Un’isola chiusa da onde gigantesche, magia fuori controllo e dodici ore per trovare una via di fuga. Pass the Fear, sparatutto roguelite bullet hell sviluppato da PlayMud Studio e pubblicato da Paras Games, arriverà su PC tramite Steam il 23 luglio. Una demo è già disponibile sulla stessa pagina, permettendo di provare in anticipo la struttura frenetica del gioco.
La premessa ruota attorno a un evento catastrofico chiamato Disastro della Strega, che colpisce senza preavviso e libera una magia caotica capace di generare l’antico Muro delle Tempeste. Nulla può entrare, nulla può uscire, mentre la corruzione si diffonde sull’isola e le creature si moltiplicano. Nei panni di una squadra improvvisata di cacciatori di demoni, il giocatore deve sopravvivere fino all’alba e scoprire quale cospirazione si nasconda dietro l’incubo.

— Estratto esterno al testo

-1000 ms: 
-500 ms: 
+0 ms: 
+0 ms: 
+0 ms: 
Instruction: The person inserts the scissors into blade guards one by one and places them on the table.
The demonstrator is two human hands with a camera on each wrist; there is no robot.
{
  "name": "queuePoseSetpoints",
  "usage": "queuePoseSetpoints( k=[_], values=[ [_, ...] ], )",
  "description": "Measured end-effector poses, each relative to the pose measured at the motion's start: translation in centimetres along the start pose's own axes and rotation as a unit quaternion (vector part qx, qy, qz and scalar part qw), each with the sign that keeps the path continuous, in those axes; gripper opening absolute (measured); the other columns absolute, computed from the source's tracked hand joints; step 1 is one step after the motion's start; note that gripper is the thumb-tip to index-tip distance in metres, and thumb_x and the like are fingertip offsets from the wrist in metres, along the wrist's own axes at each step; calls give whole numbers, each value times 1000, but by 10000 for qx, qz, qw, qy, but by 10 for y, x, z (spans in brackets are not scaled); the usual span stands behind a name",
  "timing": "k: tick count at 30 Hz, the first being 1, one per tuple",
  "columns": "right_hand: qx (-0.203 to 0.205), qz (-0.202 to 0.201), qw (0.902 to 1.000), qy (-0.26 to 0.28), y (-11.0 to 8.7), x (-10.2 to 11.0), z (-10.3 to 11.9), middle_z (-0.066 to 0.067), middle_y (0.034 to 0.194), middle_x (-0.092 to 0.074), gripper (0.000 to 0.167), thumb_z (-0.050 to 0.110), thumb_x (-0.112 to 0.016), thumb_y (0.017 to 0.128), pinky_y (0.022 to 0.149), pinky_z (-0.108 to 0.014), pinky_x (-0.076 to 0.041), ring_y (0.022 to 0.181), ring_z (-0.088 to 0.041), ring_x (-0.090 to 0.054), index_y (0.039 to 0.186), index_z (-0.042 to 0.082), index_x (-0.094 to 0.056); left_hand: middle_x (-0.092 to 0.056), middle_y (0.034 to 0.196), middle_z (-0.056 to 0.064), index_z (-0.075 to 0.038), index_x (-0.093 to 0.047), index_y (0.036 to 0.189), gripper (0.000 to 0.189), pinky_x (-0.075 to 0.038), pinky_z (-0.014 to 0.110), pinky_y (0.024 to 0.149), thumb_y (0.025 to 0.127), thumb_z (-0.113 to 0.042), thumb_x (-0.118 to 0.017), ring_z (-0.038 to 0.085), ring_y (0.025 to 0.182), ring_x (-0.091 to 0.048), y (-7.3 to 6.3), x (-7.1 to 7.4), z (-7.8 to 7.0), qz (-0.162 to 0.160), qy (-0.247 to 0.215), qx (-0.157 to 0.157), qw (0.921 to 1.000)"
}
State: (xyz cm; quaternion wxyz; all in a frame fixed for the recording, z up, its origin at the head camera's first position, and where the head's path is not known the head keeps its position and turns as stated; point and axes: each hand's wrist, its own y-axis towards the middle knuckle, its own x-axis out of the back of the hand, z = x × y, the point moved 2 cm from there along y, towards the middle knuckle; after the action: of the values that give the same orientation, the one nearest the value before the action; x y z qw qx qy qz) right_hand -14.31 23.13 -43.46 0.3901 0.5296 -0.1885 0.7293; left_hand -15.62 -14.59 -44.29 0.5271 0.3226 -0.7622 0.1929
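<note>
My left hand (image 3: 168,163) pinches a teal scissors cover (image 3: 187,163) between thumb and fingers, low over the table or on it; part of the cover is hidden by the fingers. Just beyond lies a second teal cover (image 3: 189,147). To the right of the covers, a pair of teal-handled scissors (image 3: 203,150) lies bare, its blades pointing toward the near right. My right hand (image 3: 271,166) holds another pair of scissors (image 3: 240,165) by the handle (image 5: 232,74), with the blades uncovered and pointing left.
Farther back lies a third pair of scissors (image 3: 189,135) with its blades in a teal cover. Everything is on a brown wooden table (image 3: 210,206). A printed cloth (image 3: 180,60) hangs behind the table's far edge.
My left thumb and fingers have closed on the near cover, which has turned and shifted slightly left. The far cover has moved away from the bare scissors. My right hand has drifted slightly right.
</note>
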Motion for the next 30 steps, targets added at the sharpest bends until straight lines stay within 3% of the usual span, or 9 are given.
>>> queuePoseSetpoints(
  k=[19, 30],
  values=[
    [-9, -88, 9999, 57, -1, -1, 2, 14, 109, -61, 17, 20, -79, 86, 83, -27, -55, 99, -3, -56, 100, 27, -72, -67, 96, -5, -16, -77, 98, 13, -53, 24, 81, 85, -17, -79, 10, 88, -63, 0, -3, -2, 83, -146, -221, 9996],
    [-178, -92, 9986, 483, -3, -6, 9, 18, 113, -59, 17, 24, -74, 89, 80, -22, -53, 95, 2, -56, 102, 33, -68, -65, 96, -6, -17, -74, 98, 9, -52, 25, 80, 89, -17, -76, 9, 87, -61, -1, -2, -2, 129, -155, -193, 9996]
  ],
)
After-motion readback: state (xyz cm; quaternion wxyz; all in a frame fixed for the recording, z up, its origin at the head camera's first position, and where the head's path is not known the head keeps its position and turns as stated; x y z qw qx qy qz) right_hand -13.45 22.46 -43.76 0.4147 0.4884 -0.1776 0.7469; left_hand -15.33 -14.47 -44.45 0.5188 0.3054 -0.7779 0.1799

Dodici ore per fuggire dall’isola
La squadra di Pass the Fear nasce nel mezzo della fuga e raccoglie personaggi volutamente sopra le righe: un cavaliere con secchio di ferro, una combattente esplosiva, un vecchio con un occhio solo, un esperto di denaro e una misteriosa suora incontrata lungo la strada. Tutti hanno paura di morire, ma nessuno può permettersi di restare fermo. Il risultato è un gruppo sgangherato costretto a impugnare le armi e attraversare un’isola sempre più ostile.
Il cuore dell’esperienza è il classico caos da bullet hell, con ondate di proiettili, nemici in massa e combinazioni di potenziamenti pensate per trasformare ogni partita in un esperimento. Armi speciali, barili elementali, fusioni di reliquie, carte dei tarocchi ed effetti elementali permettono di modificare il proprio stile offensivo, accumulando traiettorie, esplosioni e danni su schermo fino a creare configurazioni sempre più estreme.
Build libere, talenti e segreti da ricostruire
PlayMud Studio punta su una progressione basata su modificatori e sinergie, evitando una struttura troppo rigida. Frammenti, crescita, colpi finali, effetti di disturbo e altri bonus possono cambiare radicalmente il comportamento delle armi, lasciando spazio a build costruite sull’accumulo di proiettili, sui danni concentrati o su combinazioni meno prevedibili. Il team parla anche di meccaniche di aggressività, scambio oggetti e sfide basate sui danni al secondo, con ulteriori sistemi destinati a essere rifiniti nel tempo.
Accanto all’azione, Pass the Fear include elementi narrativi da ricomporre attraverso piccoli oggetti sparsi sul campo di battaglia. Quelli che sembrano frammenti inutili possono diventare pezzi di un puzzle più grande, utile a svelare la vera storia dell’isola e della tempesta che la isola dal resto del mondo. Paras Games, editore indipendente con base a Hong Kong, conferma così la volontà di sostenere produzioni indie di genere, in questo caso un roguelite compatto e aggressivo che punta tutto su ritmo, sperimentazione e paura di non arrivare vivi all’alba.